Los vendedores de El Rastro, convocan a manifestarse en apoyo de sus reivindicaciones este próximo domingo 26, a las 12hs. en la Plaza de Cascorro. Y solicitan el apoyo de la población.

EL FRENTE DE TIRSO DE MOLINA

Sin que hayamos podido precisar si forma parte del mismo propósito o de otro diferenciado, el ayuntamiento madrileño también ha emprendido una política agresiva contra los llamados “puestos políticos” que desde finales de la década de los 70 se instalan en la Plaza de Tirso de Molina.

A diferencia de los existentes en El Rastro su oferta es claramente intelectual e ideológica: libros, discos, revistas, tebeos y colecciones asociadas a epopeyas históricas y políticas. Más que espacios de venta y de actividad económica, suponen un ámbito de resonancia ganado por colectivos sociales a lo largo de décadas de luchas y no pagan canon o tasas al ayuntamiento. Se trata de simples mesas sobre las que se exponen los objetos para ofrecerlos a los potenciales clientes. Así lo explica a El Salto, Luis Jiménez, una de las personas que desde hace años despliega los domingos su puesto de libros y discos.

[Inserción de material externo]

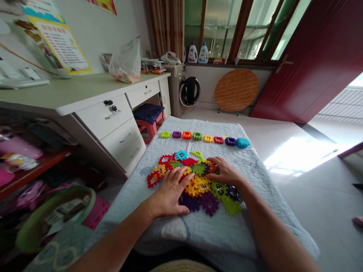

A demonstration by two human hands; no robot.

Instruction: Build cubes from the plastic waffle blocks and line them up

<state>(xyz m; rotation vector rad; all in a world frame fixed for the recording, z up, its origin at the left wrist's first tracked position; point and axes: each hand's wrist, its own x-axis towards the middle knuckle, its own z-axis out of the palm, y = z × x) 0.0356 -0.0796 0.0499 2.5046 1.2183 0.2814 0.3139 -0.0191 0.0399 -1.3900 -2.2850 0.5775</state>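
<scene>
Both my hands are at the heap of snap-together plastic building pieces (197, 186) in the middle of the cloth-covered desk (263, 206).
My left hand (168, 193) lies palm down on the heap's near-left side, open, fingers loosely spread and thumb out toward the near edge, gripping nothing I can see; my right hand (224, 172) reaches in from the right edge, fingers bent over the pieces, hold unclear, while a row of assembled blocks (208, 139) runs along the far edge.
</scene>
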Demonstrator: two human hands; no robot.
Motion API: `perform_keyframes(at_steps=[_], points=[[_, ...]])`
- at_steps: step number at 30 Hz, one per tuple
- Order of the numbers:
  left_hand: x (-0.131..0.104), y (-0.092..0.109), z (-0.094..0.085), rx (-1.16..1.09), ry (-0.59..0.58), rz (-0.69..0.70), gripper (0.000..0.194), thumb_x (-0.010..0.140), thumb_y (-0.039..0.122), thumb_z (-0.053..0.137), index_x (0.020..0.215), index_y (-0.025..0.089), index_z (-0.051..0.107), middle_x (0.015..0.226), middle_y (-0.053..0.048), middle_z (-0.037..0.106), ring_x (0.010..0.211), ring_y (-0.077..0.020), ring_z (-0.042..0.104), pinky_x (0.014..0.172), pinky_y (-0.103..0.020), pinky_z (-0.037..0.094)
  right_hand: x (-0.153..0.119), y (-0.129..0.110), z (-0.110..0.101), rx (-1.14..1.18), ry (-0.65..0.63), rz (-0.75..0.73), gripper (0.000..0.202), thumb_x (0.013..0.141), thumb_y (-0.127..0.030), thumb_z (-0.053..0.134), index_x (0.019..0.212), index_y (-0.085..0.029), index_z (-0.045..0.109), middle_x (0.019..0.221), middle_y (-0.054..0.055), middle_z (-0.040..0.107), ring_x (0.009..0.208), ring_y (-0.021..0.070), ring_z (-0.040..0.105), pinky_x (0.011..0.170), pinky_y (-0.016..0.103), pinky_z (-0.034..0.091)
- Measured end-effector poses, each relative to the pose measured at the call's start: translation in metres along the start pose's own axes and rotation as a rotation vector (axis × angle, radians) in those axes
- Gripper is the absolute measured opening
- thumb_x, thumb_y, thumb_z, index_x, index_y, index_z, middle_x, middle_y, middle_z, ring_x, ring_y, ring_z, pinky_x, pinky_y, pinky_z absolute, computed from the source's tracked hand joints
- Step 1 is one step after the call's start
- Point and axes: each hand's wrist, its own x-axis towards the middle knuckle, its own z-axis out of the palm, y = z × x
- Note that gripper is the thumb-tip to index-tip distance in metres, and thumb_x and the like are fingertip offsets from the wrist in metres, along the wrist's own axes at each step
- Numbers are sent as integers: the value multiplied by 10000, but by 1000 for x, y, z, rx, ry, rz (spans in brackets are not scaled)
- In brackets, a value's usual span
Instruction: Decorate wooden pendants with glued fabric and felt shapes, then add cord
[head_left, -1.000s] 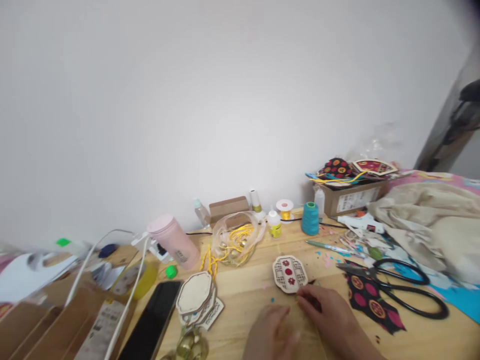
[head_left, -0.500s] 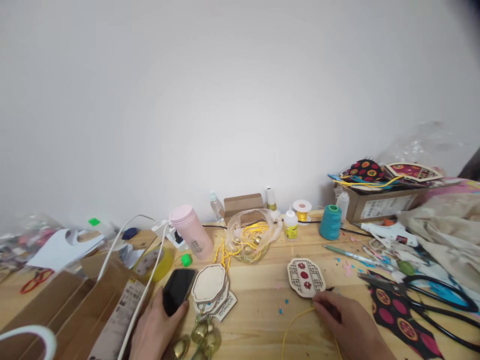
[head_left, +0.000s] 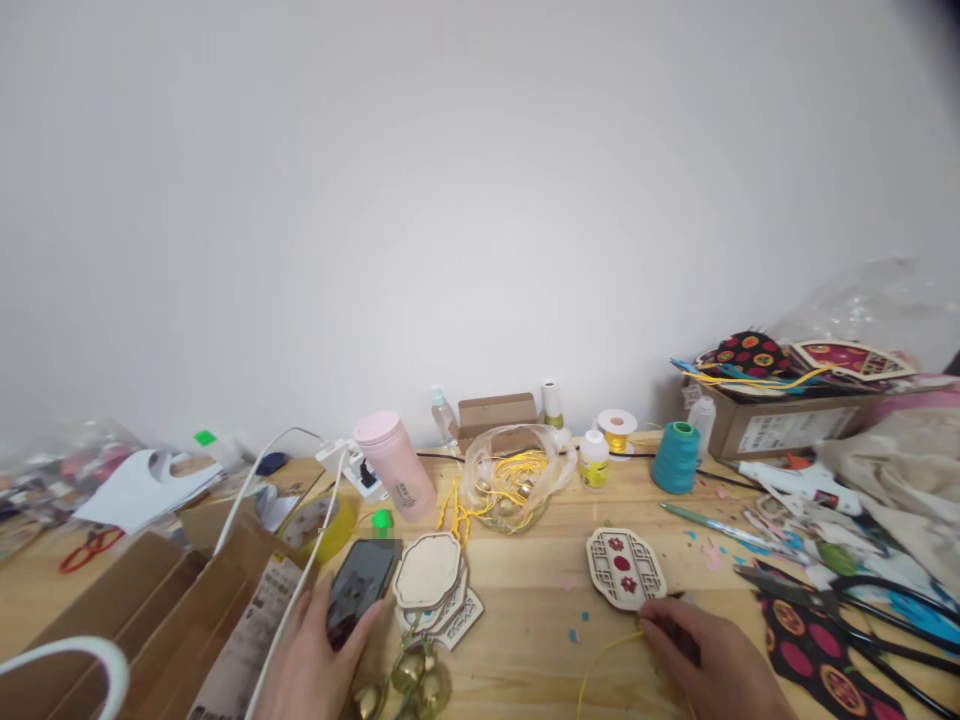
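My left hand is wrapped round the sides of a smartphone, whose screen faces up. Beside it lie a stack of pale wooden ornament plates and several brass bells. Over on the right, the fingertips of my right hand are pinched on a thin yellow cord at the lower edge of a wooden lattice ornament with red flower cut-outs. That ornament lies on the table, and the cord trails toward me. My pinch partly hides the cord's end.
Cardboard boxes and a white cable stand at left. Behind are a pink cup, a bag of yellow cords, a glue bottle and a teal thread cone. Black-handled scissors lie on patterned fabric at right.
The whole scene has shifted slightly right and down as my head turned. The phone's screen looks brighter, with a greyish picture or reflection on it. Both hands keep their holds.
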Motion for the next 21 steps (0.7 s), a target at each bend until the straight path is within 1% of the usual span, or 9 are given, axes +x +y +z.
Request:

Como los de El Rastro, también soportaron anteriores intentos de expulsión que supieron sortear. Y conviven con otro cuerpo independiente, los vendedores de flores, inmigrantes con los que comparten la plaza. Lo hacen sin conflicto, a pesar de que los floristas fueron instalados ahí, según Jiménez, para intentar conseguir que abandonasen el espacio. No duda en atribuir la actual compaña del consistorio a intentar expulsarlos para culminar una reconfiguración del área, “ahora llena de hoteles, bares de diseño para turistas y pisos de alquiler temporal”, asegura.

Conforme a su relato —que El Salto pudo confirmar por registros fotográficos— el domingo pasado hubo algún tímido intento de desplegar alguna mesa, gesto que fue abortado por un grupo de agentes de la Policía Municipal, cuyo jefe declaró a viva voz que “por un Real Decreto del Ayuntamiento (sic) no se podían montar mesas ni puestos”. Después de algunos intercambios en tono airado, el intento se canceló y los agentes se retiraron.

Este colectivo convoca una manifestación de apoyo a la continuidad de sus puestos también para este domingo 26, a las 12hs., solo que en el espacio de la Plaza Tirso de Molina.